What DNS Is Not

Thought-provoking article by Paul Vixie:

http://queue.acm.org/detail.cfm?id=1647302

Alex Balashov wrote:

Thought-provoking article by Paul Vixie:

http://queue.acm.org/detail.cfm?id=1647302

I doubt Henry Ford would appreciate the Mustang.

-Dave

Dave Temkin wrote:

Alex Balashov wrote:

Thought-provoking article by Paul Vixie:

http://queue.acm.org/detail.cfm?id=1647302

I doubt Henry Ford would appreciate the Mustang.

I don't think that is a very accurate analogy, and in any case, the argument is not that we should immediately cease at once all the things we do with DNS today.

DNS is one of the more centralised systems of the Internet at large; it works because of its reliance on intermediate caching and end-to-end accuracy.

It seems to me the claim is more that DNS was not designed to handle them and that if this is what we want to do, perhaps something should supplant DNS, or, alternate methods should be used.

For example, perhaps in the case of CDNs geographic optimisation should be in the province of routing (e.g. anycast) and not DNS?

-- Alex

Alex Balashov wrote:

For example, perhaps in the case of CDNs geographic optimisation should be in the province of routing (e.g. anycast) and not DNS?

-- Alex

In most cases it already is.
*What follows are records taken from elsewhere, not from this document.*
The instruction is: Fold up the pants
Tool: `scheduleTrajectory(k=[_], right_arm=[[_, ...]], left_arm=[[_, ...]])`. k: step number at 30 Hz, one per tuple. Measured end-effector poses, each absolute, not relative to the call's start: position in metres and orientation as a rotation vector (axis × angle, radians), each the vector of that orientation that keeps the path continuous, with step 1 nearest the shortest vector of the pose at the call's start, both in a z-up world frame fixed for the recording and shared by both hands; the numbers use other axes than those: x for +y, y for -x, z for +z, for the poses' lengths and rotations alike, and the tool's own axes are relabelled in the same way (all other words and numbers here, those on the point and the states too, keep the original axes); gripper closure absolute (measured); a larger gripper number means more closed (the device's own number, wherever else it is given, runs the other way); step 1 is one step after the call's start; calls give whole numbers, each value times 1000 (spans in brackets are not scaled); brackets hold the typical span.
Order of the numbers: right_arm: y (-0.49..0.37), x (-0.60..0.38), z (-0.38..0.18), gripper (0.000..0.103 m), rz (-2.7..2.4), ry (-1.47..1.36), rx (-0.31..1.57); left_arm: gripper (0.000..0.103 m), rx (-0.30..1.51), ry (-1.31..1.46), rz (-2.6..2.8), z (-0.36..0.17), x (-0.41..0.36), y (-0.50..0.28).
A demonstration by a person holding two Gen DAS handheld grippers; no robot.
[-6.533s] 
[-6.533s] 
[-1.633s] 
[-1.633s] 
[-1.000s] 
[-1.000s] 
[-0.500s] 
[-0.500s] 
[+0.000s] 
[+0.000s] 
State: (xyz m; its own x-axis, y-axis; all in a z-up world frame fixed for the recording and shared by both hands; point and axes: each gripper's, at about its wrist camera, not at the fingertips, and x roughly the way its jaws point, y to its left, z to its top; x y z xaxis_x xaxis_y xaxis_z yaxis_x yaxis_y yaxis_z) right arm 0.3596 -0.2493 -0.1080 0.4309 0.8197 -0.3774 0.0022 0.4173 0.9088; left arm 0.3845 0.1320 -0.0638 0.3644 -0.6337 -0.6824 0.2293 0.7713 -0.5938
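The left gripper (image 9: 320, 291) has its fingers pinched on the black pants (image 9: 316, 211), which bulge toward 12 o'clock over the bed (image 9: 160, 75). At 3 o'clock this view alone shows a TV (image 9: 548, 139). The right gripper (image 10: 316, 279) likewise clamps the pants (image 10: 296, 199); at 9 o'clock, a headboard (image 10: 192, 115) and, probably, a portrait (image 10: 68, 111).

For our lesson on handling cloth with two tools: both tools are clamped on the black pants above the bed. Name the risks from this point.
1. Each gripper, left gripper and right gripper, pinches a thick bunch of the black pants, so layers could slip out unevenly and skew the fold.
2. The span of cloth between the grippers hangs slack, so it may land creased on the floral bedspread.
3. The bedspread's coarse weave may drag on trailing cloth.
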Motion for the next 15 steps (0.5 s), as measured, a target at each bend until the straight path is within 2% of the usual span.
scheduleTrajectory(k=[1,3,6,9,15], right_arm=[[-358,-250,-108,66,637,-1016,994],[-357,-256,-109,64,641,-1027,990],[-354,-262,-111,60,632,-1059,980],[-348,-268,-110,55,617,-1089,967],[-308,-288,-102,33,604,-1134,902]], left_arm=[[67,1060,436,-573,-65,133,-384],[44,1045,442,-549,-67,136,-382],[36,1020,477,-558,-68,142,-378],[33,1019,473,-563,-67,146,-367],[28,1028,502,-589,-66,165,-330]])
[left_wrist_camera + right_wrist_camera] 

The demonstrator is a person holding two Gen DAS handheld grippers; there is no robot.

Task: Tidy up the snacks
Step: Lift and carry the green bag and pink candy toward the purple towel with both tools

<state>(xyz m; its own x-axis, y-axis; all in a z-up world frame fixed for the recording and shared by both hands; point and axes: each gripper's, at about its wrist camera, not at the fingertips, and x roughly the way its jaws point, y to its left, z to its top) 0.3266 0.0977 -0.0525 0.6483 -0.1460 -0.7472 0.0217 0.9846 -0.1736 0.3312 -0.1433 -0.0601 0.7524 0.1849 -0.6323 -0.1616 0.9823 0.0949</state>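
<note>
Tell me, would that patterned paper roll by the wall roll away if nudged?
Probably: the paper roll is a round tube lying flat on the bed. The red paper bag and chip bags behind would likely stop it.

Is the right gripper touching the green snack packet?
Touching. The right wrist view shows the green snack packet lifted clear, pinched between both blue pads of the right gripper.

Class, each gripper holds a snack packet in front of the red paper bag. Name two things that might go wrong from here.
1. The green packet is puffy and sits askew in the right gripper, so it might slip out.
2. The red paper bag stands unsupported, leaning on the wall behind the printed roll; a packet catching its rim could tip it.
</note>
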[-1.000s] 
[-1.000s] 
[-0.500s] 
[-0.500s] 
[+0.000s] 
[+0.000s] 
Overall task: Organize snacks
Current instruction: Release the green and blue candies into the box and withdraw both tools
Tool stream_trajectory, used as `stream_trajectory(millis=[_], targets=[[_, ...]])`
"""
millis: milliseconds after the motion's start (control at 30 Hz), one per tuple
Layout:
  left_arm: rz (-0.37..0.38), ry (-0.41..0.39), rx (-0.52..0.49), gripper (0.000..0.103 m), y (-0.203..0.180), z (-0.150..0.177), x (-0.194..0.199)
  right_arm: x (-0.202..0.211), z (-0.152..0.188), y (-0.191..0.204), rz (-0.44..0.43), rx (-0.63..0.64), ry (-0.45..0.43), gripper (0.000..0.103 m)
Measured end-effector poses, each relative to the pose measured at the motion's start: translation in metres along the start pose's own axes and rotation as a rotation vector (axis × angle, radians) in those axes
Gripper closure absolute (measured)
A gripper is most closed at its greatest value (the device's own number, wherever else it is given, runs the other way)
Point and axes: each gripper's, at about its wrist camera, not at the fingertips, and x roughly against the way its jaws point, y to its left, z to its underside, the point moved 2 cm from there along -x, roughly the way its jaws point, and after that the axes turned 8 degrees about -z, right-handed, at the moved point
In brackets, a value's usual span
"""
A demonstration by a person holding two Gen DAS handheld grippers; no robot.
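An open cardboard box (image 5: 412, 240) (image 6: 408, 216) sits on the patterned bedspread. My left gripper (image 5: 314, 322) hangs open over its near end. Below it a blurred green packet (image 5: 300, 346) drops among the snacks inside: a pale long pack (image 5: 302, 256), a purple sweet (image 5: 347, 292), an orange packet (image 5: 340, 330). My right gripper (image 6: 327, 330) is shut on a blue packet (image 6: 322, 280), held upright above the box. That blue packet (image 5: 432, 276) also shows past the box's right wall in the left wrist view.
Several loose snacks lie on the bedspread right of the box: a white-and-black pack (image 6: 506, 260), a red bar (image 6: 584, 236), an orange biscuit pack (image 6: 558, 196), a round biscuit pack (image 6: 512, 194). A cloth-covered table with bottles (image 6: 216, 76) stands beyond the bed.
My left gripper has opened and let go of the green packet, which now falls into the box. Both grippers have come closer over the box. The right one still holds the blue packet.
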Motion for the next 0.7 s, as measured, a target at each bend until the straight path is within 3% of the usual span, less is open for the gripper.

He completely fails to address the concept of Anycast DNS and assumes people are using statically mapped resolvers.

He also assumes that DNS is some great expense and that by not allowing tons of caching we're taking money out of peoples' wallets. This is just not true with the exception of very few companies whose job it is to answer DNS requests.

-Dave

This myth (that Paul mentions, not to suggest Dave T's comment is a myth) was debunked years ago:

"DNS Performance and the Effectiveness of Caching"
Jaeyeon Jung, Emil Sit, Hari Balakrishnan, and Robert Morris
http://pdos.csail.mit.edu/papers/dns:ton.pdf

Basically: Caching of NS records is important, particularly higher up in the hierarchy. Caching of A records is drastically less important - and, not mentioned in the article, the cost imposed by low-TTL A records is shared mostly by the client and the DNS provider, not some third party infrastructure.

From the paper:

"Our trace-driven simulations yield two findings. First, reducing the TTLs of A records to as low as a few hundred seconds has little adverse effect on hit rates. Second, little benefit is obtained from sharing a forwarding DNS cache among more than 10 or 20 clients. This is consistent with the heavy-tailed nature of access to names. This suggests that the performance of DNS is not as dependent on aggressive caching as is commonly believed, and that the widespread use of dynamic low-TTL A-record bindings should not degrade DNS performance. The reasons for the scalability of DNS are due less to the hierarchical design of its name space or good A-record caching than seems to be widely believed; rather, the cacheability of NS records efficiently partition the name space and avoid overloading any single name server in the Internet."

   -Dave

DNS is NOT always defined by Paul... :slight_smile:

--bill

And of course in many cases these are the same people who are benefiting
significantly by the geo-aware (and sometimes, network-aware) CDN's that
this type of DNS service provides.

  Scott.

Hi, Bill -

The paper is worth reading.

"The paper also presents the results of trace-driven simulations that explore the effect of varying TTLs and varying degrees of cache sharing on DNS cache hit rates. "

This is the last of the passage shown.